Planung ist die Voraussetzung für eine proaktive Kundenbearbeitung. In den leistungsstärksten Unternehmen wird für jeden Kunden ein individueller Plan erstellt, der speziell an die Anforderungen des jeweiligen Kunden zugeschnitten ist. Kunden werden folglich systematisch und nicht zufällig oder auf Zuruf bearbeitet.
Stellen Sie sich ein mit Wasser gefülltes Fass vor. Daraus entnehmen Sie täglich Wasser zum Trinken. Exakt in derselben Menge wie entnommen, füllen Sie das Wasser aus einer nahen Quelle in der Nacht auf. Sie wissen, dass es nur für Sie reicht und eine Abgabe an Dritte nicht denkbar wäre. Sie könnten in Gefahr laufen, sich selbst nicht langfristig bei höherem Bedarf versorgen zu können.

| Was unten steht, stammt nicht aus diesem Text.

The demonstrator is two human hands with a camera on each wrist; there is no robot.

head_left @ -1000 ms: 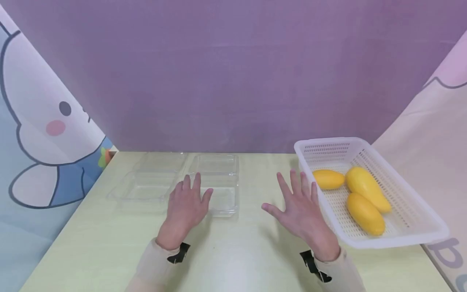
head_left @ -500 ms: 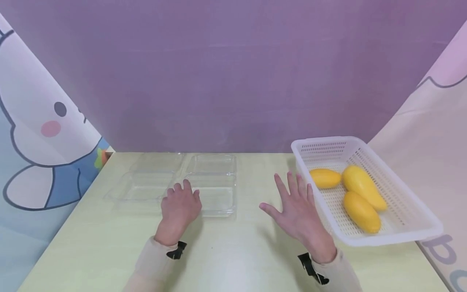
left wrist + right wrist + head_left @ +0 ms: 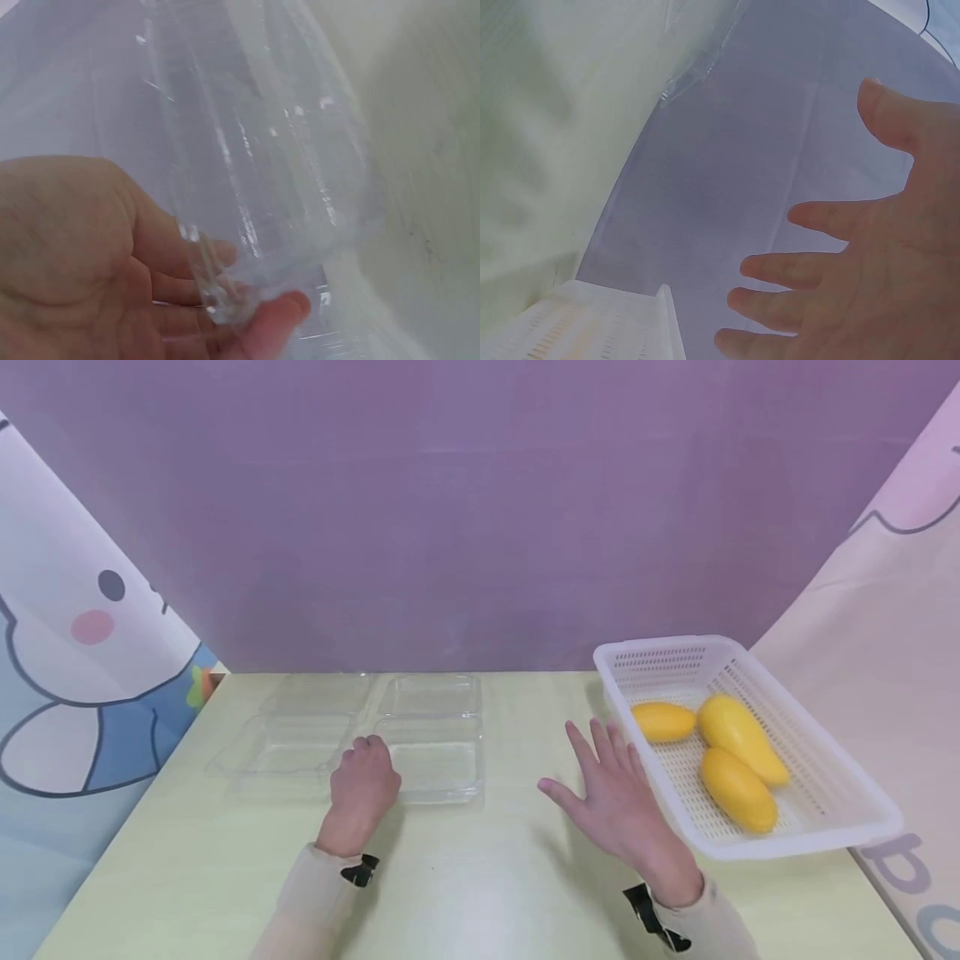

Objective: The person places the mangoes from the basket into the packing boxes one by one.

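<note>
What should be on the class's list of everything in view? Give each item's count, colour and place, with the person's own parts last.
Left clear container: one, colourless, table's far left
Right clear container: one, colourless, beside the left one
Basket: one, white, table's right side
Mango-like fruits: three, yellow, inside the basket
Table: one, pale yellow-green, under everything
Backdrop: one, purple, behind the table
Left panel: one, blue and white cartoon print, left
Right panel: one, pink and cream print, right
Wrist straps: two, black, one per wrist
Sleeves: two, cream, one per arm
Left hand: one, bare, pinching the right container's near left corner
Right hand: one, bare, fingers spread, left of the basket
</note>
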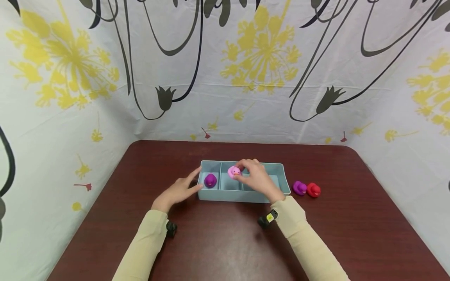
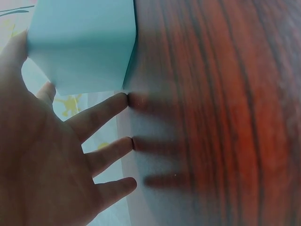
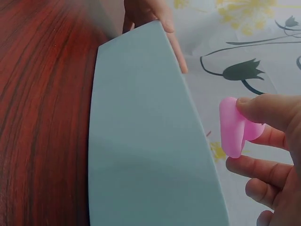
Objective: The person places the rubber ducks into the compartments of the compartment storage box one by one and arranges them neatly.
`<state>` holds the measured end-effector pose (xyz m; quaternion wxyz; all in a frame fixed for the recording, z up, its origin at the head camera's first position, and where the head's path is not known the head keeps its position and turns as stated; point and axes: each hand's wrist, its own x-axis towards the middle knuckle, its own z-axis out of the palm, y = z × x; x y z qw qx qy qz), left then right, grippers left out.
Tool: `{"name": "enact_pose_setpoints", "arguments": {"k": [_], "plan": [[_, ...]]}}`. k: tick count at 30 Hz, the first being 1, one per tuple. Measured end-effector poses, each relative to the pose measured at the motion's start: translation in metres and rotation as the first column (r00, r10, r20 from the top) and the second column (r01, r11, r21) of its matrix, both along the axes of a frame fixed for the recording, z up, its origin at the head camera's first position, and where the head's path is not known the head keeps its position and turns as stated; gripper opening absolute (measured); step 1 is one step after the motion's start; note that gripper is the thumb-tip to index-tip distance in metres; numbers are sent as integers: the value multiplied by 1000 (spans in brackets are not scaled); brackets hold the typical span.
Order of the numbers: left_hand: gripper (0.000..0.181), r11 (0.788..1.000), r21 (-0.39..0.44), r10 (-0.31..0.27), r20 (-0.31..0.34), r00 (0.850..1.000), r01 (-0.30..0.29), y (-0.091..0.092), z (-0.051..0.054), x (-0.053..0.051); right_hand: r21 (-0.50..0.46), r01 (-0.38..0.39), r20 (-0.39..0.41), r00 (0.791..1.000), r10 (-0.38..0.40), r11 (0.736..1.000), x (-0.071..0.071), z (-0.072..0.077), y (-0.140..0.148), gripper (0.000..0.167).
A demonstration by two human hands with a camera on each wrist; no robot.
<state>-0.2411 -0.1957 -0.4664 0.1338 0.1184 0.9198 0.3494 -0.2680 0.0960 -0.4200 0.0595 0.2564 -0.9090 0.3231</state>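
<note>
A pale blue divided box (image 1: 226, 196) stands on the table. My right hand (image 1: 256, 177) pinches a pink rubber duck (image 1: 233, 171) between thumb and fingers, over a compartment near the box's middle. In the right wrist view the pink duck (image 3: 232, 127) is above the level of the box's rim. At the box's left end, my left hand (image 1: 179, 190) touches the wall with its fingers spread and fairly straight. The left wrist view has that hand (image 2: 51, 141) against the box's end wall (image 2: 84, 61). Inside the leftmost compartment sits a dark purple duck (image 1: 210, 180).
Just right of the box, a purple duck (image 1: 299, 188) and a red duck (image 1: 313, 190) sit side by side on the dark reddish-brown table (image 1: 218, 242). A patterned white cloth (image 1: 218, 105) hangs behind the table and along its sides.
</note>
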Motion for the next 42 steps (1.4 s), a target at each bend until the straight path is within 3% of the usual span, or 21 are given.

Gerade als Sie bemerken, dass Ihre bisher sichere Quelle bald austrocknet, entdecken Sie zudem ein kleines Leck im Fass. Daraus entrinnt täglich 5% Wasser. Leider haben Sie hierfür kein Werkzeug und ein neues Fass werden Sie nicht auftreiben können.

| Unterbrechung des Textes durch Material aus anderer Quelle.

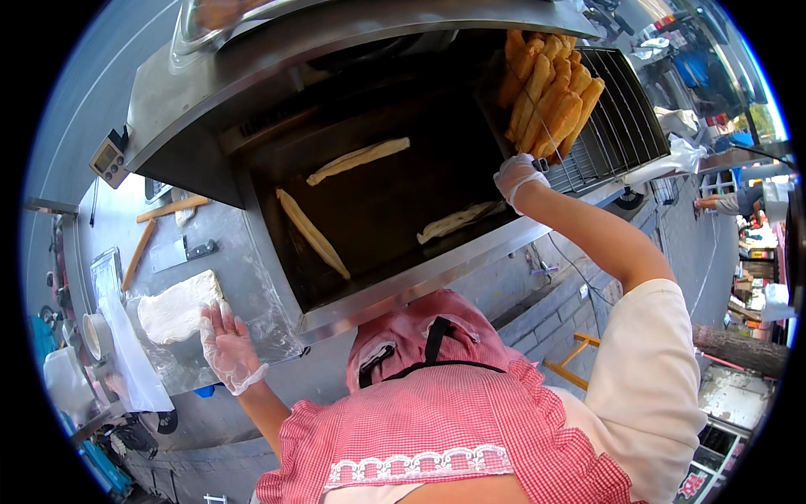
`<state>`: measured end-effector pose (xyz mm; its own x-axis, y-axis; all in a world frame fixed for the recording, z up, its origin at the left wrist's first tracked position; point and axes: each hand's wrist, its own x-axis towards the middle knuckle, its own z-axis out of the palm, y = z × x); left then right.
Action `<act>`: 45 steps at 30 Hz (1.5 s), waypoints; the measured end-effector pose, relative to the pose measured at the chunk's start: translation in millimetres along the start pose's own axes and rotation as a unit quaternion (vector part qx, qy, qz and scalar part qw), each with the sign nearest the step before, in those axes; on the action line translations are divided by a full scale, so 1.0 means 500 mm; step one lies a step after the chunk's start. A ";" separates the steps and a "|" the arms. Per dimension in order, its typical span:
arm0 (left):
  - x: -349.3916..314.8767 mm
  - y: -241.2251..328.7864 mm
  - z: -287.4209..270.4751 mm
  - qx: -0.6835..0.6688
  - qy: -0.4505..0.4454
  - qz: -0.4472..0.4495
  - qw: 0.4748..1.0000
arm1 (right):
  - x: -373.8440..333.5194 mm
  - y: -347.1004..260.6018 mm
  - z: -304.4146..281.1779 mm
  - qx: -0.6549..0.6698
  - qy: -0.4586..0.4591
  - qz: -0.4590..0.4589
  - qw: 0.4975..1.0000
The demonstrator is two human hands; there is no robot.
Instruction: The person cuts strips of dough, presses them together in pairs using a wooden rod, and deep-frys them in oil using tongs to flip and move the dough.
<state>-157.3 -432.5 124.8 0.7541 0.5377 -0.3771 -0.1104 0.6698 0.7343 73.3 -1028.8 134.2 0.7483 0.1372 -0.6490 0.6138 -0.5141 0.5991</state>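
Observation:
Both my hands wear clear plastic gloves. At the left, my left hand (229,346) is open, palm up with fingers stretched out, beside a flattened slab of white dough (180,307) on a floured metal worktop (252,290). My right hand (519,178) is closed at the right edge of the fryer (273,252), just below a pile of golden fried dough sticks (550,97). A small dark piece shows by its fingers, with thin wires running up over the pile; what it grips is unclear. Three pale dough strips float in the dark oil, one (357,160) at the back.
A wire rack (617,118) extends right of the pile. On the worktop lie a cleaver (185,252), a wooden rolling pin (138,254), another wooden stick and a brush. A digital timer (109,160) is fixed at the fryer's left corner. A metal hood edge overhangs the back.

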 end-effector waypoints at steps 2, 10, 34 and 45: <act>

Es bleibt Ihnen nichts anderes übrig, als sich auf die Suche nach einer neuen Wasserquelle zu begeben, um langfristig Ihren Bedarf weiter decken zu können. Mit hohem Zeit- und Energieaufwand entpuppt sich nicht jede neue Quelle als mit trinkbarem Wasser gefüllt. Lediglich eine von zehn Quellen weist trinkbares Wasser auf und nur bei drei von zehn Quellen mit trinkbarem Wasser ist die Entnahme rentabel. Aufgrund der Tatsache, dass sich Ihre Suche als zu spät erwies und mit einem höheren Wasserverbrauch wegen des erhöhten Energieeinsatzes einherging, kämpfen Sie nach Wochen um Ihr Überleben, da Sie bis dahin lediglich einen geringen Teil des ausfließenden Wassers kompensieren konnten.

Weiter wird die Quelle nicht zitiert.